К сожалению, автобус приближался к границе, за которой начиналась задница, к углу Гагарина и Карраччи, и мне нужно было выходить. Снедаемый любопытством, я специально прошел к выходу около кабины, чтобы разглядеть Незнакомку. Ничем не запоминающееся лицо, белесенькое, без всяких черт, даже без особой косметики. Единственное, что выделялось, – это щеки, большие такие, гладкие, голубиные. Или Альбертиновы, только без румянца. Лет тридцать пять, но не определенно, как это у тридцатипятилетних бывает. Одета тоже неприметно, средняя служащая средней конторы, брючки, кофточка, курточка, обтягивающие крепко сбитый жирок тельца, где все на месте: ручки, ножки, сиськи. На все про все – одна экстравагантная деталь, чтобы запомнить: на стрижке спереди выпущена длинная прядь челки, панковская, ярко окрашенная.
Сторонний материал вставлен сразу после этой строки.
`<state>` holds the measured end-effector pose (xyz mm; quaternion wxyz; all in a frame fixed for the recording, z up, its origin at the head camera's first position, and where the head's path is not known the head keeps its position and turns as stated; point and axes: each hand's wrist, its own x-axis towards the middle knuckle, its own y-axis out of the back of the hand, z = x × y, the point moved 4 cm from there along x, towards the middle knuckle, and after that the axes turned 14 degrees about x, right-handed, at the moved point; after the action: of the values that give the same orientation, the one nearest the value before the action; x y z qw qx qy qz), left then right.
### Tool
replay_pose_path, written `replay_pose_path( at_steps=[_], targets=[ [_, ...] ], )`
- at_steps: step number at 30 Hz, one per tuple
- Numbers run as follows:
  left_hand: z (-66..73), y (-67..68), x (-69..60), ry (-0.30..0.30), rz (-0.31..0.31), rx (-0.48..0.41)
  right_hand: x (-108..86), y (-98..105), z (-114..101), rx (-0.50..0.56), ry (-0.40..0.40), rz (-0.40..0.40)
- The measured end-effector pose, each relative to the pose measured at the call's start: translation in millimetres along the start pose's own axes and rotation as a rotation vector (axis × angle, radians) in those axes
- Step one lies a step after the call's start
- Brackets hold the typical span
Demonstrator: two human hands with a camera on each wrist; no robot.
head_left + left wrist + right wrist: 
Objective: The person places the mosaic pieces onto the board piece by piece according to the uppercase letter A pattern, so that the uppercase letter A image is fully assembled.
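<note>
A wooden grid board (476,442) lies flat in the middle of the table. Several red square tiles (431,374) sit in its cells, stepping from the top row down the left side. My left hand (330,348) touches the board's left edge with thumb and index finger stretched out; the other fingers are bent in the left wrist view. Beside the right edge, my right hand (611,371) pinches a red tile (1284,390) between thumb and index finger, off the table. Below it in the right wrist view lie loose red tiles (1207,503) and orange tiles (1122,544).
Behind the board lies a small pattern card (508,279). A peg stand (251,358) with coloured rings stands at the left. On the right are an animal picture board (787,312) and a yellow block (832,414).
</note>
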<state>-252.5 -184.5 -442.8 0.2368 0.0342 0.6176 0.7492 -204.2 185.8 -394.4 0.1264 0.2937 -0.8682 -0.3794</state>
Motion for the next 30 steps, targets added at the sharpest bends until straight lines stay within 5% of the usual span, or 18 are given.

Я вышел, а моя Людмила понеслась дальше, еще глубже в болонскую задницу, не выпуская мобилы из рук, и продолжая рассказывать Оле о том, как она «ничего перед собой себя прекрасней не находит». Такая манящая, такая энигматичная. Окончательное разъяснение тайны пушкинского эпиграфа я получил через два дня, когда поехал смотреть одну удаленную от центра церковь, о которой говорилось, что в ее строительстве принимал участие аж сам Франческо дель Косса. Церковь была хороша, не считая двух недостатков: во-первых, она была сто раз перестроена, а во-вторых, она была закрыта. Послонявшись по площади около церкви, вполне современной, я наткнулся на плакат с огромной матрешкой. Текст плаката гласил: «Дорогие женщины России, Украины, Белоруссии… Спасибо вам за ваш труд, за вашу теплоту и нежность»… и еще что-то, очень длинно. Подписано чем-то вроде главы муниципалитета.
Теперь у меня нет никаких сомнений, что вторая часть пушкинского стихотворения должна была быть посвящена моей автобусной Людмиле. Он прекрасно понимал, что именно за ней побежит пестрая волна сынов Авзонии, и что она намного глубже, интереснее и серьезней, чем ее соотечественницы, восседающие на миланских показах и, высунув язык, бегающие с вуиттоновскими авоськами по флорентийским бутикам туда-сюда-обратно, мимо фасадов палаццо Питти, оно же – Уффицци. Что ж, моя культура тоже не прерывается, что бы вы там ни говорили.